**** Information

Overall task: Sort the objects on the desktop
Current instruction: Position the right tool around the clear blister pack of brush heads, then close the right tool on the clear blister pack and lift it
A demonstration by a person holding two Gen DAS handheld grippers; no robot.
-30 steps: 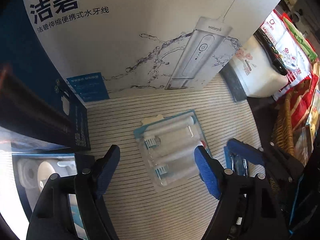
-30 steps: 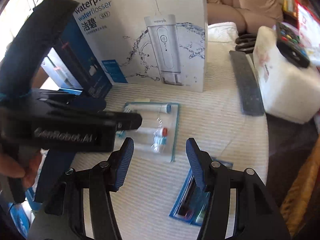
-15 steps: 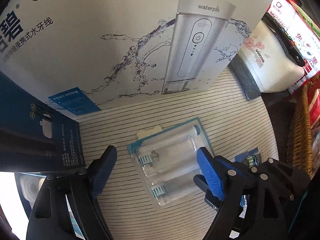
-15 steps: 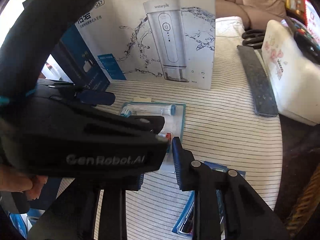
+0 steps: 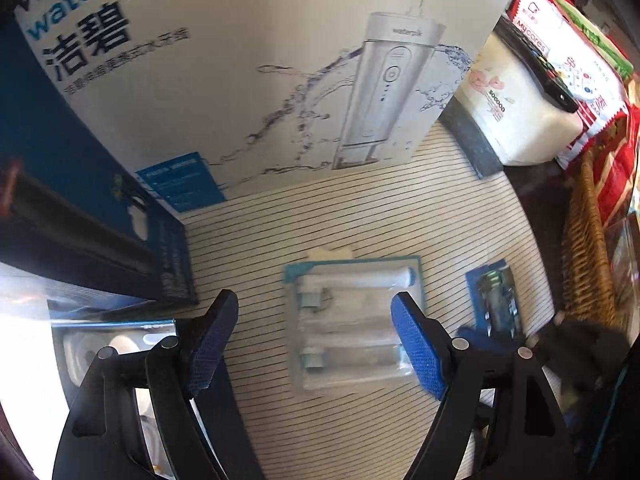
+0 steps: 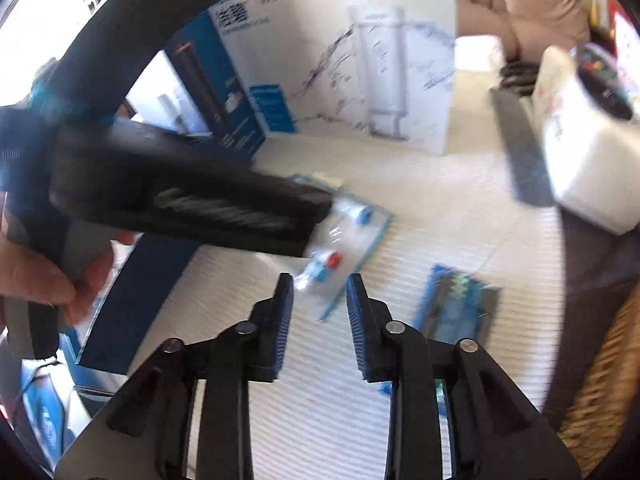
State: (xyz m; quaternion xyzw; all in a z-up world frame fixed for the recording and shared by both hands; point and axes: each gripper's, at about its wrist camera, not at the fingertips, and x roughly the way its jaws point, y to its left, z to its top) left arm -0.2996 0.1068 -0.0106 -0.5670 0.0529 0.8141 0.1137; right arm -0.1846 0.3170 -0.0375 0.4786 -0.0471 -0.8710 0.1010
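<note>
Clear brush-head blister pack [image 5: 352,328] lies flat mid-tablecloth [image 5: 360,216]; a smaller blue blister pack [image 5: 496,296] lies beside it, nearer the cloth's edge.

A striped cloth [image 5: 360,220] covers the desk; a wicker basket [image 5: 588,240] of red snack packets [image 5: 616,168] sits off its right edge, a beige sofa [image 6: 532,0] beyond.

so the right gripper [image 6: 319,322] that was jammed up against the left gripper [image 5: 314,340] half a second back has pulled clear toward the small blue pack [image 6: 456,308], fingers narrower than a second ago and opening with nothing between them
</note>
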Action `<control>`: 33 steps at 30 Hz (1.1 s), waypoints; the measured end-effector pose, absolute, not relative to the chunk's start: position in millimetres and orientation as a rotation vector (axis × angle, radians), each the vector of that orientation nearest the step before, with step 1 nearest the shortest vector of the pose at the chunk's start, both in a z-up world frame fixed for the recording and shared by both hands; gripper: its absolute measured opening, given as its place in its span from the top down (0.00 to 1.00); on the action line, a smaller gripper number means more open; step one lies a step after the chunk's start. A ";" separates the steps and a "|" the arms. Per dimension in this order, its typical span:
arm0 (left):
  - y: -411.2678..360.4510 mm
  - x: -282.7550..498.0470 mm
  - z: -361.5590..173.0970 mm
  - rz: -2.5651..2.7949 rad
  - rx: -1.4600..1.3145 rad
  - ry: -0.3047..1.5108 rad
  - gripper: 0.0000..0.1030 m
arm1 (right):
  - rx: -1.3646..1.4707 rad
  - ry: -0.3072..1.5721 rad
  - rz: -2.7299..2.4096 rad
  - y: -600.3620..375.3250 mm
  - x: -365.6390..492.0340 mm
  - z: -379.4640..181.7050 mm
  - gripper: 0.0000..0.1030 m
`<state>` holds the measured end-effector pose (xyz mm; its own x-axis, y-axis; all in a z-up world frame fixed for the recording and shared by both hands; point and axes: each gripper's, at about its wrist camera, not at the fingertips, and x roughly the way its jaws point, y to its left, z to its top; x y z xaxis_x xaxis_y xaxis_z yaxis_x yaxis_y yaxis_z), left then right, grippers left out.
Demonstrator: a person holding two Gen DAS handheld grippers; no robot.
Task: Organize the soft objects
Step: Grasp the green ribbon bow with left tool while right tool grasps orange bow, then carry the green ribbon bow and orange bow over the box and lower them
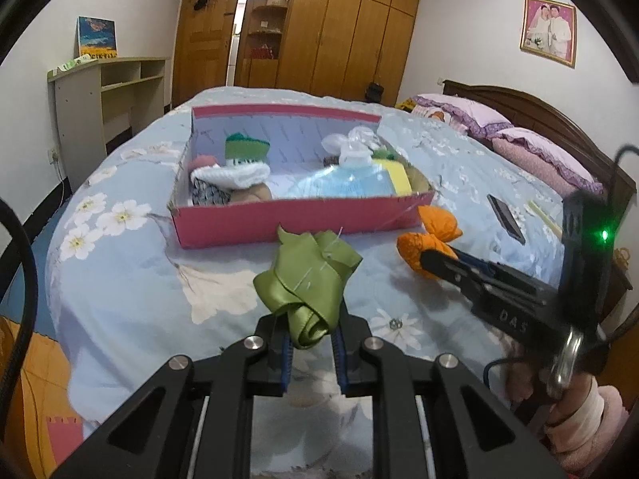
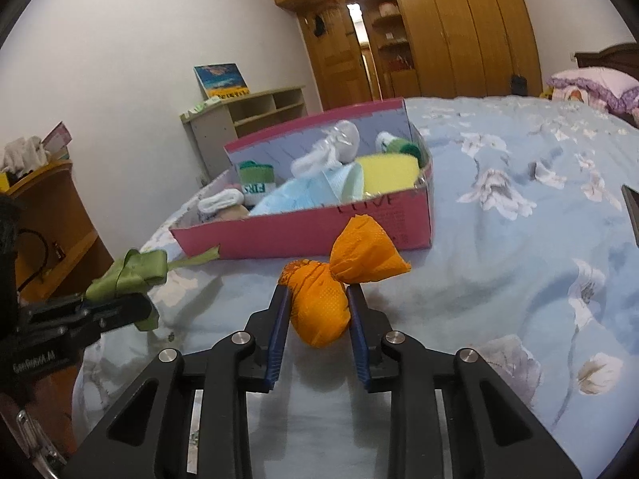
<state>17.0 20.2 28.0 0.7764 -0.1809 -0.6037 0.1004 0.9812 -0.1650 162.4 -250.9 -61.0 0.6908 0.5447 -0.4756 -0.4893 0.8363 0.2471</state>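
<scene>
Left gripper (image 1: 311,343) is clenching the green ribbon (image 1: 309,283) just in front of the pink box (image 1: 279,223) on the bed (image 1: 131,279), while right gripper (image 2: 317,311) is gripping the orange cloth (image 2: 319,307) near the box's right front corner.

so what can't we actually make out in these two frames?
- Bottom of the pink cardboard box: both views, hidden by piled soft items and its near wall.
- Writing on the box wall: right wrist view, too blurred to read.
- Dark flat slab on the bed: right wrist view, cut off by the frame edge.
</scene>
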 end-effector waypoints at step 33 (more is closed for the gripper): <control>35.4 90.3 95.6 -0.126 -0.146 0.562 0.84 | 0.095 0.517 0.638 -253.2 173.7 -14.2 0.72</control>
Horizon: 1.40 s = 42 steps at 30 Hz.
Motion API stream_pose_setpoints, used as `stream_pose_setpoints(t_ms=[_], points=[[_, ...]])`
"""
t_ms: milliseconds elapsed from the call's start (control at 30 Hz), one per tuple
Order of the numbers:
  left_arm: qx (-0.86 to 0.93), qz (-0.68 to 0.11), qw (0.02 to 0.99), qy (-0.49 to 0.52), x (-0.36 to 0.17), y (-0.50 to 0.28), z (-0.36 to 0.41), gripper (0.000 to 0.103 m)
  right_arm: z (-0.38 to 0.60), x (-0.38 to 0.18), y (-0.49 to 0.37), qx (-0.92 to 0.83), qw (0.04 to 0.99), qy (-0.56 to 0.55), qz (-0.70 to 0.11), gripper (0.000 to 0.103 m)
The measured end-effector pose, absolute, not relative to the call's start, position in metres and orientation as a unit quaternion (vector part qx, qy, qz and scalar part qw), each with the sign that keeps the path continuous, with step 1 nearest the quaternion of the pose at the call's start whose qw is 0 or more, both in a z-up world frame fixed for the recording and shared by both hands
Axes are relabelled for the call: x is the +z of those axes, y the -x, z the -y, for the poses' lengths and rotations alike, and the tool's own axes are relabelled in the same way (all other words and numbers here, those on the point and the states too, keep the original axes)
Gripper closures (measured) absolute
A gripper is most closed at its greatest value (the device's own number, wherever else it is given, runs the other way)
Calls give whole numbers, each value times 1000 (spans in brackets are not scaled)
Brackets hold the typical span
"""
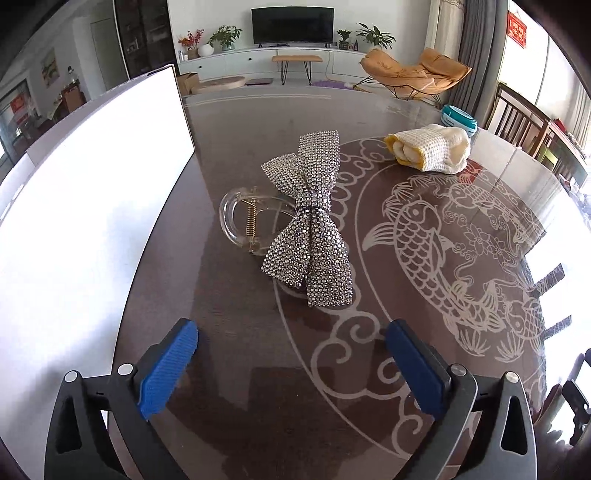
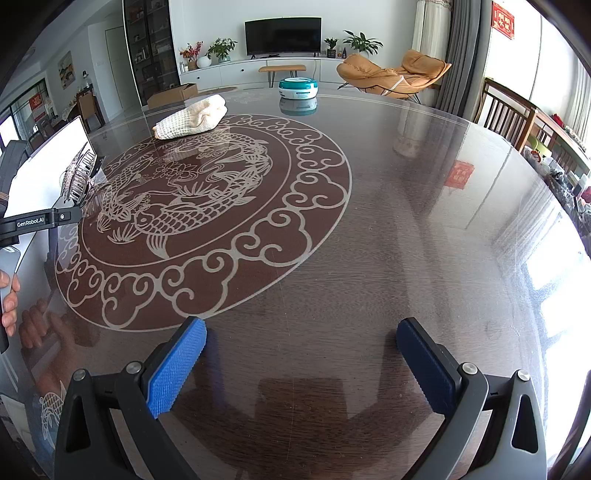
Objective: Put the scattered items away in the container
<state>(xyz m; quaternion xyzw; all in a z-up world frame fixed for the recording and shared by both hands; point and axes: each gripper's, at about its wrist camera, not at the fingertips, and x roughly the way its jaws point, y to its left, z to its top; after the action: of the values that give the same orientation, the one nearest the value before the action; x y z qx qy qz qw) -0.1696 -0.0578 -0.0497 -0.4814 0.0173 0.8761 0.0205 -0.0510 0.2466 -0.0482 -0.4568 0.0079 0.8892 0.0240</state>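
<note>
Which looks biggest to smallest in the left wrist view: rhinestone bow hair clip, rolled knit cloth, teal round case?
1. rhinestone bow hair clip, nearest the camera, so partly flattered
2. rolled knit cloth
3. teal round case, farthest and partly hidden behind the cloth

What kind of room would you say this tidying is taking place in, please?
Most likely a home's open living and dining room: a television on a low white cabinet, an orange lounge chair, and a glossy dining table with wooden chairs.
</note>
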Motion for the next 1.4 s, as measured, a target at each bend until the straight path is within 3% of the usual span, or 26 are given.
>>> stream_pose_setpoints(t_ms=[1167,1400], points=[[883,-17,28,468,-49,170,58,0,-246,-48,51,890,23,456,-10,0],[883,-17,24,469,-48,174,58,0,-201,-29,128,873,-104,464,-108,0]])
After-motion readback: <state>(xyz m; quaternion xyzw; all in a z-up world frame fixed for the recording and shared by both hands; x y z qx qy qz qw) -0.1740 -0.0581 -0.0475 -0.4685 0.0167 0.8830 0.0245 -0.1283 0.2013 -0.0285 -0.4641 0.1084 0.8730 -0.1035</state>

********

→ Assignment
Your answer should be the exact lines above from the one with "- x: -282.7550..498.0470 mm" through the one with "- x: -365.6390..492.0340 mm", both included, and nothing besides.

→ Answer below
  - x: -282.7550..498.0470 mm
  - z: -361.5590..173.0970 mm
  - rz: -2.5651..2.7949 rad
  - rx: -1.4600..1.3145 rad
  - ry: -0.3047..1.5108 rad
  - gripper: 0.0000..0.1030 m
arm1 (right):
  - rx: -1.3646..1.4707 rad
  - ry: -0.3072..1.5721 rad
  - rz: -2.7299..2.4096 rad
  - y: -600.3620..375.3250 mm
  - x: -365.6390..492.0340 mm

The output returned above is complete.